SILÊNCIO SEM FANTASIA
SILÊNCIO SEM FANTASIA
Por que mesmo quando temos todos os motivos para estarmos alegres, ainda assim nos alimentamos de uma tristeza aparentemente inexplicável? Que melancolia é essa que insiste em se instaurar em nosso ser? Estaremos retraindo a felicidade por medo de perdê-la e dando vazão à angústia por desejar que esta desapareça? Que vocação irresistível é esta para a dramatização, de chorar no travesseiro, de ouvir aquela música na madrugada, que incorpora a melodia dos nossos desencantos... ou de ler aquela poesia que nos enche de lágrimas?
Que pesadelos são esses que nos imergem na sensação de abandono? Que medo de perder se nos sentimos tão amados ? Acionamos o alarme do afeto, porque os laços estão frágeis. Os “amores líquidos”, como diria Bauman, estão sempre escorrendo pelo ralo. É um sinal que soa para nos recordar que todo sentimento é efêmero, é mutável e frágil. Se tudo é tão frágil, então cuidemo-nos mais.
E que respeitemos mais a tristeza. Não é um vazio inexplicável. É um processo de maturação que se dá silenciosamente. Mais vale uma tristeza sincera que um sorriso falso, aquela que nos faz espelho de um mundo nem sempre generoso. Vai para além da aparência. É transcendental. É simbolista. Espelha a própria metamorfose chamada vida.
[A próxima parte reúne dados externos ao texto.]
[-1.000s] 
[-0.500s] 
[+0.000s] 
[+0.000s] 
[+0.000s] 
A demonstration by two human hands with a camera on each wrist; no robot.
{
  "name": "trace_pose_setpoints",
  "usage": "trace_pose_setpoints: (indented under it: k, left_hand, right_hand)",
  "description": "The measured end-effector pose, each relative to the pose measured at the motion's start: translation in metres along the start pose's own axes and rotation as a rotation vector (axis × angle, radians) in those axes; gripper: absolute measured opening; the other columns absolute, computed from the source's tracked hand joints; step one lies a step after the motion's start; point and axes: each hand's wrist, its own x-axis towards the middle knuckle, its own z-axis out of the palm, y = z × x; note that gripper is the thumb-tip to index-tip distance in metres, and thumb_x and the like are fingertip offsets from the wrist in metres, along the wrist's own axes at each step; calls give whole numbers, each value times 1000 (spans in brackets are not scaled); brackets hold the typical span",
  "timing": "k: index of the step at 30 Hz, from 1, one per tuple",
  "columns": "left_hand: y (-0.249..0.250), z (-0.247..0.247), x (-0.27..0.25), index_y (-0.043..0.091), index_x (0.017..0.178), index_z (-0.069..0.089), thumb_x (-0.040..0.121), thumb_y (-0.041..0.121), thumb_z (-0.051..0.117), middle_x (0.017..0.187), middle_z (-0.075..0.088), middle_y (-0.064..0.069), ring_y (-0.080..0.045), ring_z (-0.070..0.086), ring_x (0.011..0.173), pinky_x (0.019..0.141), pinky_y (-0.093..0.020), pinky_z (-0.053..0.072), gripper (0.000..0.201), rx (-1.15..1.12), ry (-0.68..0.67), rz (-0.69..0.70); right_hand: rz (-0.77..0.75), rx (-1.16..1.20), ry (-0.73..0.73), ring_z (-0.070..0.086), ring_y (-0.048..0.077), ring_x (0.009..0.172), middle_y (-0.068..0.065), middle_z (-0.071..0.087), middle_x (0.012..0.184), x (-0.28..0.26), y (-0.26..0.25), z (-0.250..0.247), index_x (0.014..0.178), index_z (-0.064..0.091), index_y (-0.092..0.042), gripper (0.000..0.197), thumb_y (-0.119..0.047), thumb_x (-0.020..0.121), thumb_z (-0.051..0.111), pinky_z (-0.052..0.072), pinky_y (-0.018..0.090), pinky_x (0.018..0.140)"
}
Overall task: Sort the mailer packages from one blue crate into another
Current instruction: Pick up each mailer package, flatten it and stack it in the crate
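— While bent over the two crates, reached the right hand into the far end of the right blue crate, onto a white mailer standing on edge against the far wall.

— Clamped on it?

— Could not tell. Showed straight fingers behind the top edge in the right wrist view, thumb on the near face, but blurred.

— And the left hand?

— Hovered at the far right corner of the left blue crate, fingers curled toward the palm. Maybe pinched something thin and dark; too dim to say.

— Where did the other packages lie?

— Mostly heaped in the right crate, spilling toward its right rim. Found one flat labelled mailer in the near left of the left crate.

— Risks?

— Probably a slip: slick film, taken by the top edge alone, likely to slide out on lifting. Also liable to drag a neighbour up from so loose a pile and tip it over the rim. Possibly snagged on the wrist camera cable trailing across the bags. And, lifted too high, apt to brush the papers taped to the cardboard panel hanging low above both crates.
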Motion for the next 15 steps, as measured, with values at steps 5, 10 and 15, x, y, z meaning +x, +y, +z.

Antes queria que meu interior se exteriorizasse para me anunciar com mais autenticidade. Não sabia, na adolescência, que autenticar-se requer uma coragem para a qual ninguém está preparado. Além disso, as entranhas comumente geram repulsa. Há razão para o oculto ocupar esse espaço secreto.
Uma áurea se interpõe à minha visão quando rápido me levanto. Os labirintos das minhas (des)memórias tornam a rosa dos ventos um punhado de pétalas sopradas aos quatro cantos do mundo. Elas se misturaram. Perderam a identidade para ganhar unicidade, multiplicidade e animalidade. Desde a infância, às vezes me flagrava numa letargia que não sabia definir se era deslocamento ou poesia. Só sei que não podia me manter calado ante essa imprecisão. Então divago, devagar vou para não tropeçar em mim mesmo.
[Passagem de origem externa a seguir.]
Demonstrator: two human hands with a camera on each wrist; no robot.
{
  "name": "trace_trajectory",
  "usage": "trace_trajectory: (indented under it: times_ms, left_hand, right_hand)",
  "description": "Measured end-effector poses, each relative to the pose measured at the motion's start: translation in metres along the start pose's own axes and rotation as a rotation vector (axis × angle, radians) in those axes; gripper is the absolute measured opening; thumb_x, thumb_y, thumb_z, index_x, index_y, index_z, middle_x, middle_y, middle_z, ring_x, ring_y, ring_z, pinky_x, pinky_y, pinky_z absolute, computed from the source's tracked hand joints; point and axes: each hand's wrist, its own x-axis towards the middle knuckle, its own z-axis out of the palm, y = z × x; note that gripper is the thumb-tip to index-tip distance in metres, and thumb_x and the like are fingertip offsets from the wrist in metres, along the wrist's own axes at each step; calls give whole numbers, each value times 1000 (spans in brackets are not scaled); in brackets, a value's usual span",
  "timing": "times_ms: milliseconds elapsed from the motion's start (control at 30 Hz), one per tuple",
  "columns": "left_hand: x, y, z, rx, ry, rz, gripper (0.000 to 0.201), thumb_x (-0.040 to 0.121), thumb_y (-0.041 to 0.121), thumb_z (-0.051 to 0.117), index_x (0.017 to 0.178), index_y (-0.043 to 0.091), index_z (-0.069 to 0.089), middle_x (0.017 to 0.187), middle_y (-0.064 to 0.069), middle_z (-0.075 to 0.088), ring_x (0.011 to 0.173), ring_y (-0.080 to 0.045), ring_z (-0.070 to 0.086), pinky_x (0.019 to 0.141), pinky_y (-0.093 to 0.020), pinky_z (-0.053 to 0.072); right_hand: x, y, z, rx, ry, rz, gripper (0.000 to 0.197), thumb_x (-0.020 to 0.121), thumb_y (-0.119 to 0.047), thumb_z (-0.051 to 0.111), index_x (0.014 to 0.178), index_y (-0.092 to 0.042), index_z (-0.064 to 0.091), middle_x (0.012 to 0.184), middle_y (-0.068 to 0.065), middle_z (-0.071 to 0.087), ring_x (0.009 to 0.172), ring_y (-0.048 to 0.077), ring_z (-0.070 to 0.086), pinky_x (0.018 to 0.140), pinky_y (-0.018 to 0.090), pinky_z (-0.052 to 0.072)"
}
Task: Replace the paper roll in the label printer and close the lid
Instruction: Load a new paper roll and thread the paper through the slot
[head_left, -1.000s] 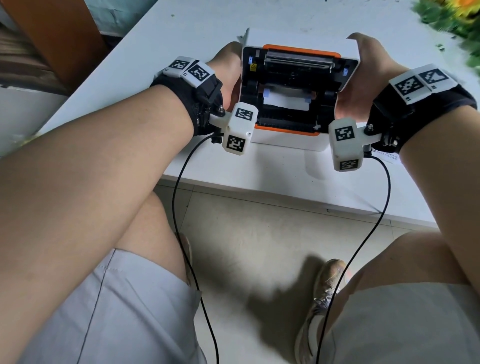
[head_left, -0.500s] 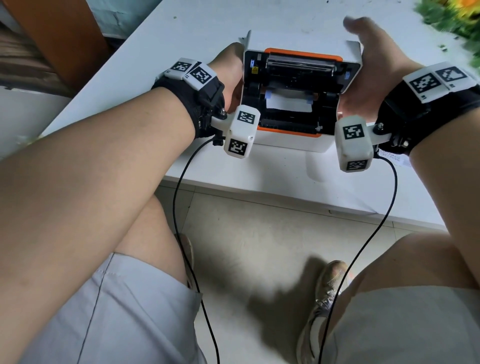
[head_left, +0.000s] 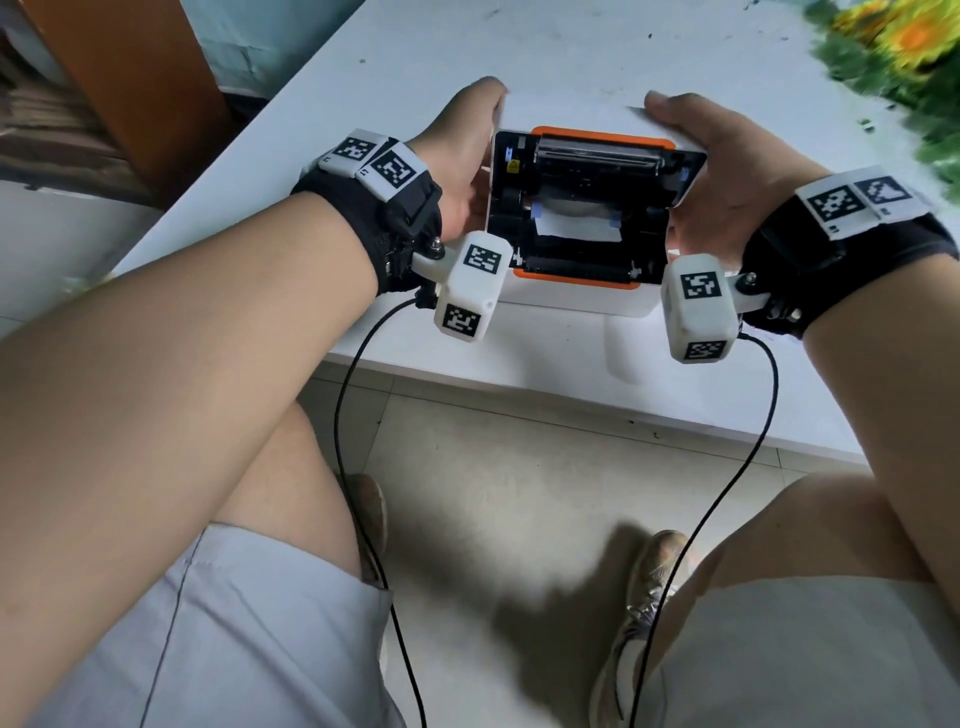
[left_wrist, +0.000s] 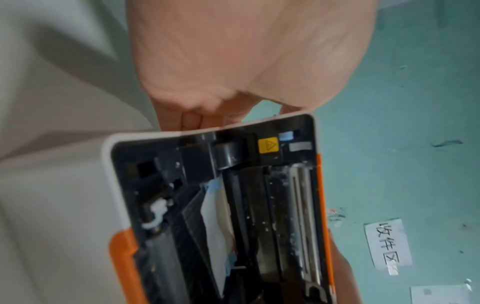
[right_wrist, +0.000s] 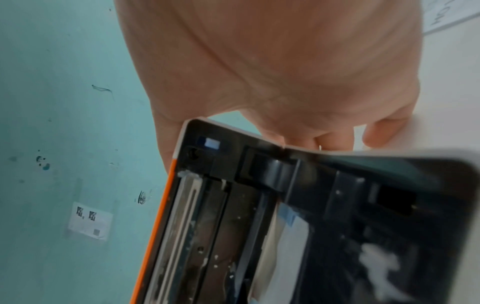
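While apparently half-shut, lid (head_left: 597, 156) between hands.

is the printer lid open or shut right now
Open: the lid stands raised, baring the black paper bay; the left hand and right hand flank it.

Even daylight, soft shadows, blur at the edges

The head view is evenly and brightly lit, and soft shadows are cast on the floor (head_left: 519, 571) under the table (head_left: 597, 57); the flowers (head_left: 904, 47) at the top right corner are smeared by blur and stretched by the wide lens. Both wrist views are softened by motion blur, the palms being close and out of focus
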Motion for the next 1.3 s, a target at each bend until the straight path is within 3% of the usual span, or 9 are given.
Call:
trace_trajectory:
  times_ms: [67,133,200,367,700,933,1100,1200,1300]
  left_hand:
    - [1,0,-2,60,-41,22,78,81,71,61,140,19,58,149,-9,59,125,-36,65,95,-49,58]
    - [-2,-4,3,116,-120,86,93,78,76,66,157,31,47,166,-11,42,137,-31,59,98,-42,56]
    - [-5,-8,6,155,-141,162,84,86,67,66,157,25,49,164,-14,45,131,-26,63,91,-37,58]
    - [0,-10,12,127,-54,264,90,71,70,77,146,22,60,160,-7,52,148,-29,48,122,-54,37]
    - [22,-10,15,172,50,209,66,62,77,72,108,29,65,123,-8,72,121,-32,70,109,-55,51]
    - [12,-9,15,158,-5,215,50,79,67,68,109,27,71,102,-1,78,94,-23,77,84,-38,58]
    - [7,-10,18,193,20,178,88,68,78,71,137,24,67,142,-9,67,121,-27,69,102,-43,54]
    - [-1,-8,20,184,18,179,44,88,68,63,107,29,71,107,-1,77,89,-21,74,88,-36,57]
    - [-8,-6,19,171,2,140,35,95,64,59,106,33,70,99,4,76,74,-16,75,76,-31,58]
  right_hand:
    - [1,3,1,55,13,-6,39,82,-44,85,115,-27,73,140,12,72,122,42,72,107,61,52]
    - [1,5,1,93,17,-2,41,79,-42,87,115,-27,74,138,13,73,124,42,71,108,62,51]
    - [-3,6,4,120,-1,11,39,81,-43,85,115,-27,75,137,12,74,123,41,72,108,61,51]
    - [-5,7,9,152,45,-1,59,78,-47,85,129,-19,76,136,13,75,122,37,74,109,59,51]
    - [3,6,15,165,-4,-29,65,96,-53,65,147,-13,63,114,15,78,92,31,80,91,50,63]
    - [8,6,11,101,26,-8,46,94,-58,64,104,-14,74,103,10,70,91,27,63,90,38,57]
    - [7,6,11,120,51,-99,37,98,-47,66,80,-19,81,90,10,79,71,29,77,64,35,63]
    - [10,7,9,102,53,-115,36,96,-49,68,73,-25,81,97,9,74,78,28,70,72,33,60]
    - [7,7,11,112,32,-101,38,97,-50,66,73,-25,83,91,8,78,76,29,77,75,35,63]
Há noites em que acordo como se tivesse despertado do sonho de um sonho. Um metassonho, um intersonho, um extrassonho, um medonho sonho. Para mim, é um mundo no qual as palavras não existem. Só existo no verbo, no desdobramento do desejo de dizer. No gerúndio, no infinitivo, no particípio. No modo subjuntivo de imperar no pretérito. Minha infância presente, meu passado presente e meu presente passado.
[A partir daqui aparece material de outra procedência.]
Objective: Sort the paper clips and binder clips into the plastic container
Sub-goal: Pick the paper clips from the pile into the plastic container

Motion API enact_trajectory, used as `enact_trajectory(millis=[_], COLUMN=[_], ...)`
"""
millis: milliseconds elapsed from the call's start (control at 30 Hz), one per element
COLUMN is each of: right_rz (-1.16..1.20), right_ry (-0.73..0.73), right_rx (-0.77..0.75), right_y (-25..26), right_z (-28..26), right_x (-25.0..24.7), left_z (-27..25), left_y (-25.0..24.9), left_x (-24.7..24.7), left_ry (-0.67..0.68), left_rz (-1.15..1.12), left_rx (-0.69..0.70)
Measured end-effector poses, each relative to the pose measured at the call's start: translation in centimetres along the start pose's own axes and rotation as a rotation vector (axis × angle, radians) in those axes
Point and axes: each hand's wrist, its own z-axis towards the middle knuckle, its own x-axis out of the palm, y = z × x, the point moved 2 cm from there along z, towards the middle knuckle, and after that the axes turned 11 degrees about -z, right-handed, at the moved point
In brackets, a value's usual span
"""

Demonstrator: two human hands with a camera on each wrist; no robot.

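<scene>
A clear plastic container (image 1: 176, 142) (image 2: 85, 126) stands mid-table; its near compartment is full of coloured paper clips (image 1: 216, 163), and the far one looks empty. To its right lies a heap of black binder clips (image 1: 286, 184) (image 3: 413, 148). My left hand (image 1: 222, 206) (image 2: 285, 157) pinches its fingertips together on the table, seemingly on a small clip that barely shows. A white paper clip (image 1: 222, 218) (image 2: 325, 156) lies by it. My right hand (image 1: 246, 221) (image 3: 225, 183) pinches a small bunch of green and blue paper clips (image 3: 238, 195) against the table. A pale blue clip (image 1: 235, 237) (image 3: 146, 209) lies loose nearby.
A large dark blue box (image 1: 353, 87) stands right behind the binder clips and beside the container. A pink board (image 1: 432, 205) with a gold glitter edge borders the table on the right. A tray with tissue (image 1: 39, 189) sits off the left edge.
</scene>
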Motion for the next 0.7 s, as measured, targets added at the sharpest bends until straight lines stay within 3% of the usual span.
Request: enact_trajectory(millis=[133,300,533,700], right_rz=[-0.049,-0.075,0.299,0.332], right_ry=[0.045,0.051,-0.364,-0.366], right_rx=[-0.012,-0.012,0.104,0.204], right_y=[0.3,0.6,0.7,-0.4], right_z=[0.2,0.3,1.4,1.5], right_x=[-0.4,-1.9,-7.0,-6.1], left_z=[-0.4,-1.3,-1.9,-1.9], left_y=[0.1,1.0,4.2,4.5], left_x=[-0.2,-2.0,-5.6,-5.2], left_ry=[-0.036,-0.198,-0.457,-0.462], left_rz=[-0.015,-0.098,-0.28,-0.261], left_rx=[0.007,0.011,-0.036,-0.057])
Mas, mesmo diante de um nada, reivindico tudo. A perseverança me persegue tanto quanto o silenciamento que me é tão precioso. Meu rosto fechado há de se abrir para essa introspecção. Deixarei de ser um personagem ou manterei a máscara? Não sei. Estamos todos em um carnaval. Uns preferem dançar, outros fogem da folia. Entre confetes e serpentinas, recolho os restos da festa ou apenas me contento em esperá-la. Aguardarei calado, preparando um novo traje. Só não esperem um palhaço triste.